## Work instructions
Search the data for the word "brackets" and copy every line that contains it.

## Data to use
* * *
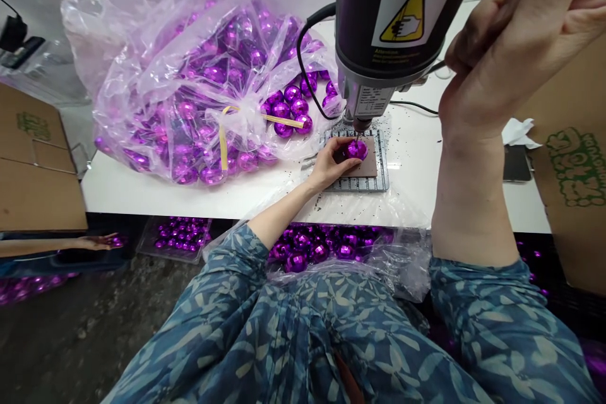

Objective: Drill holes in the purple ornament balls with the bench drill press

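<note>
My left hand pinches a shiny purple faceted ball on a brown pad that lies on the metal base plate of a bench drill. The drill head hangs directly above, and its bit touches the top of the ball. My right hand is raised at the right of the drill head, fingers curled round a thin lever handle.
A big clear plastic bag full of purple balls lies on the white table at the left. Another bag of balls rests in my lap. Cardboard boxes stand at the left and right. A tray of balls sits on the floor.
</note>
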### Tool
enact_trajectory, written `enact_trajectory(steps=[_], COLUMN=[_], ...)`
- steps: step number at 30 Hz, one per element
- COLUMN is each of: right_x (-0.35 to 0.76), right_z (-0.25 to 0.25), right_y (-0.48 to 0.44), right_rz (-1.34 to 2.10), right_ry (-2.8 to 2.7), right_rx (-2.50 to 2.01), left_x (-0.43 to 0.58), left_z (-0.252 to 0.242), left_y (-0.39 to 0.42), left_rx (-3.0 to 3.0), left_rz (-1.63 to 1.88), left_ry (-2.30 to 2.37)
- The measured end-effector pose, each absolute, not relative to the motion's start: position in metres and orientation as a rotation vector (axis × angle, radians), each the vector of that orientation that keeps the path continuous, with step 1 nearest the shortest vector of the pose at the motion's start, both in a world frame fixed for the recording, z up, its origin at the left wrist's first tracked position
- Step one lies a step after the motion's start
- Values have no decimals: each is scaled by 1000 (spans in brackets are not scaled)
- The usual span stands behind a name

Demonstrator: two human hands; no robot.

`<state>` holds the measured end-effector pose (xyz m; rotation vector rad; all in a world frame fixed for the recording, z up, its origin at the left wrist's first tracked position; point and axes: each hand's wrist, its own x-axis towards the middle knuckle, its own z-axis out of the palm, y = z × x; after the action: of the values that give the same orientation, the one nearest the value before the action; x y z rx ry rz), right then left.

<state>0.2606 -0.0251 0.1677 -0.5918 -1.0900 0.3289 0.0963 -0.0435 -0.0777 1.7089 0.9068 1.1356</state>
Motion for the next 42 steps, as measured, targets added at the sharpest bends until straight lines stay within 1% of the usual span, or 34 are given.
enact_trajectory(steps=[9, 14, 20, 31, 42], right_x=[261, 253, 251, 253, 267], right_z=[162, 151, 132, 109, 74], right_y=[-27, -42, -57, -46, -23], right_rz=[317, 203, 162, 65, -69], right_ry=[-1087, -1026, -1002, -970, -910], right_rx=[-579, -558, -516, -472, -413], left_x=[95, 94, 93, 94, 95], left_z=[-74, -77, -79, -83, -80], left_y=[-44, -42, -40, -39, -40], left_rx=[1661, 1689, 1668, 1678, 1665], left_rz=[1135, 1108, 1123, 1150, 1166], left_ry=[902, 923, 924, 912, 883])
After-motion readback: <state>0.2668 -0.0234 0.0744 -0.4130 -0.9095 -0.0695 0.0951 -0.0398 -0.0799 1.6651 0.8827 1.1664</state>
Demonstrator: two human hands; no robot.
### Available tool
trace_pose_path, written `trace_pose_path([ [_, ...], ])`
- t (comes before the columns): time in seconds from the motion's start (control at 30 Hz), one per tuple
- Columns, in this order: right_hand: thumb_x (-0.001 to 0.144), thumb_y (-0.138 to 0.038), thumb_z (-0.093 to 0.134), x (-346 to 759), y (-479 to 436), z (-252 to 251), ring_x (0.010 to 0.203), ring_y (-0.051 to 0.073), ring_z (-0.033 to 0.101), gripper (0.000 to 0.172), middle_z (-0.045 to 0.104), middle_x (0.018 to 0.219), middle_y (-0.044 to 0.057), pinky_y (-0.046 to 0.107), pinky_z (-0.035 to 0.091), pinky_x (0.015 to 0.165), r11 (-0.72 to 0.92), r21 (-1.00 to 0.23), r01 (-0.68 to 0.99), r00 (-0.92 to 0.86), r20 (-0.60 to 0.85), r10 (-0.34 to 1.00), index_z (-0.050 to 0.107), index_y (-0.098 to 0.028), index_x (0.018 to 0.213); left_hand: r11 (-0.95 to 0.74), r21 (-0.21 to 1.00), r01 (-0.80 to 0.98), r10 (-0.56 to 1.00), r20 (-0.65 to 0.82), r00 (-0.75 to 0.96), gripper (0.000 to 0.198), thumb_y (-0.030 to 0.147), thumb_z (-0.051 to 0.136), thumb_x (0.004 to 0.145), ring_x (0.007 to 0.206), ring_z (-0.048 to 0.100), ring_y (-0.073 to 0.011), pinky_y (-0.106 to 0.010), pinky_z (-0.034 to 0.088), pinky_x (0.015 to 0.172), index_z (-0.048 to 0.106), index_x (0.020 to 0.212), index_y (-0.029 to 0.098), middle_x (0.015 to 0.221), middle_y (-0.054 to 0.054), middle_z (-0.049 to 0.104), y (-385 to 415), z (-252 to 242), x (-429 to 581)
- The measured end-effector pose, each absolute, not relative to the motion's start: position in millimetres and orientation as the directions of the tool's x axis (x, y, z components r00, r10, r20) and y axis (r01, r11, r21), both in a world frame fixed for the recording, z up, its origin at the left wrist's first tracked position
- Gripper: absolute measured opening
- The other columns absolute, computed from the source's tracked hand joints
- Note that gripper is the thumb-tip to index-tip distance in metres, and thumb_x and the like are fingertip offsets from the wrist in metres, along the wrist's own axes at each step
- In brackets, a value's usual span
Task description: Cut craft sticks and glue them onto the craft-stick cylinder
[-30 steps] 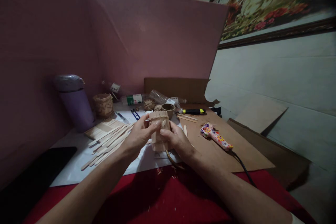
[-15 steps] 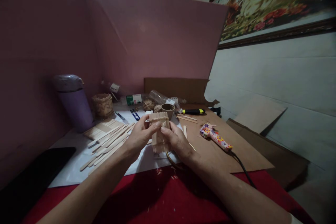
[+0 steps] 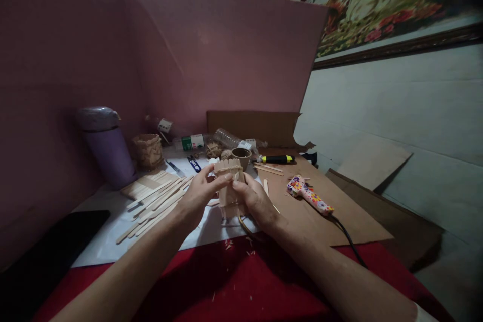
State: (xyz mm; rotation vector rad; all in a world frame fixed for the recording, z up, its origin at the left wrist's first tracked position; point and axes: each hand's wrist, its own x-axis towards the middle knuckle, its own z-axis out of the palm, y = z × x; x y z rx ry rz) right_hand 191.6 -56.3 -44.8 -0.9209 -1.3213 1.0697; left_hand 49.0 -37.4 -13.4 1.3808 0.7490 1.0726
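Between my two hands is a small holder made of craft sticks (image 3: 229, 201), upright, with a band of twine round its upper part and another band lower down. My left hand (image 3: 204, 188) grips its left side, thumb across the front near the upper twine. On the right side my right hand (image 3: 253, 198) is closed round it, its thumb on the front face. The fingers behind the holder are hidden. Loose craft sticks (image 3: 158, 206) lie on white paper left of my hands. A flower-patterned glue gun (image 3: 309, 195) rests on cardboard to the right.
A purple tumbler (image 3: 107, 148) and a twine-covered pot (image 3: 148, 151) stand at the left. Behind my hands are plastic bottles (image 3: 232, 139), twine balls (image 3: 214, 149), a brown cup (image 3: 241, 156) and a black-yellow cutter (image 3: 278, 159). A black flat object (image 3: 56, 246) lies front left.
The holder stays in both hands and has tilted or shifted only slightly. My left thumb has moved a little up and to the right across its front.
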Motion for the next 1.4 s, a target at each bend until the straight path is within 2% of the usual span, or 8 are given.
trace_pose_path([
  [0.17, 0.082, -0.046, 0.061, 191.8, -57.5, -42.9, 0.102, 0.026, 0.062, 0.044, 0.067, 0.112, 0.009, 0.039, 0.051, 0.084, 0.275, -0.953, -0.125, -0.059, 0.284, 0.957, 0.058, -0.018, 0.116, -0.103, 0.984, -0.145, 0.915, 0.151, 0.375, 0.057, 0.042, 0.074, 0.072, 0.098, 0.064, -0.0277, -0.034, 0.047, 0.076, 0.058, 0.119, 0.016, 0.114, -0.015, 0.067, -36.9, -12.4, 47.7],
  [0.33, 0.085, -0.045, 0.056, 191.0, -56.9, -42.3, 0.089, 0.024, 0.066, 0.042, 0.069, 0.106, 0.007, 0.038, 0.055, 0.073, 0.173, -0.947, -0.271, -0.148, 0.219, 0.965, 0.056, -0.022, 0.12, -0.13, 0.985, -0.116, 0.918, 0.164, 0.362, 0.054, 0.043, 0.07, 0.076, 0.098, 0.063, -0.0278, -0.035, 0.046, 0.076, 0.058, 0.12, 0.015, 0.112, -0.015, 0.067, -33.4, -14.1, 47.3],
  [0.47, 0.089, -0.042, 0.049, 190.0, -52.0, -47.4, 0.086, 0.023, 0.066, 0.037, 0.07, 0.104, 0.005, 0.036, 0.054, 0.074, 0.206, -0.911, -0.357, -0.152, 0.274, 0.95, 0.06, -0.022, 0.118, -0.091, 0.988, -0.123, 0.923, 0.13, 0.362, 0.053, 0.043, 0.07, 0.075, 0.096, 0.064, -0.0274, -0.036, 0.047, 0.075, 0.059, 0.118, 0.014, 0.114, -0.015, 0.067, -31.3, -13.9, 46.7],
  [1.03, 0.088, -0.041, 0.051, 190.2, -48.1, -50.5, 0.083, 0.021, 0.064, 0.035, 0.071, 0.089, 0.003, 0.032, 0.05, 0.076, 0.188, -0.91, -0.37, -0.119, 0.247, 0.962, 0.064, -0.019, 0.11, -0.045, 0.991, -0.123, 0.934, 0.086, 0.348, 0.056, 0.046, 0.074, 0.07, 0.088, 0.064, -0.0255, -0.034, 0.045, 0.072, 0.063, 0.114, 0.013, 0.105, -0.013, 0.07, -30.1, -12.8, 46.1],
  [1.17, 0.088, -0.041, 0.052, 189.9, -49.1, -48.1, 0.082, 0.021, 0.064, 0.034, 0.071, 0.09, 0.003, 0.033, 0.05, 0.076, 0.181, -0.908, -0.377, -0.125, 0.243, 0.962, 0.064, -0.019, 0.111, -0.062, 0.99, -0.123, 0.928, 0.102, 0.358, 0.056, 0.045, 0.073, 0.072, 0.087, 0.063, -0.0243, -0.033, 0.044, 0.07, 0.06, 0.117, 0.013, 0.106, -0.014, 0.069, -26.4, -17.0, 45.1],
  [1.4, 0.091, -0.04, 0.051, 189.4, -50.7, -49.5, 0.081, 0.021, 0.065, 0.035, 0.071, 0.095, 0.004, 0.032, 0.052, 0.072, 0.174, -0.897, -0.406, -0.176, 0.264, 0.948, 0.062, -0.021, 0.117, -0.064, 0.989, -0.132, 0.927, 0.108, 0.358, 0.055, 0.043, 0.072, 0.074, 0.094, 0.062, -0.0255, -0.036, 0.046, 0.076, 0.058, 0.119, 0.014, 0.114, -0.015, 0.066, -24.1, -20.4, 46.7],
])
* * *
## The completed task
- Values have no decimals: each is scaled by 1000 (spans in brackets are not scaled)
- In brackets, a value's usual span

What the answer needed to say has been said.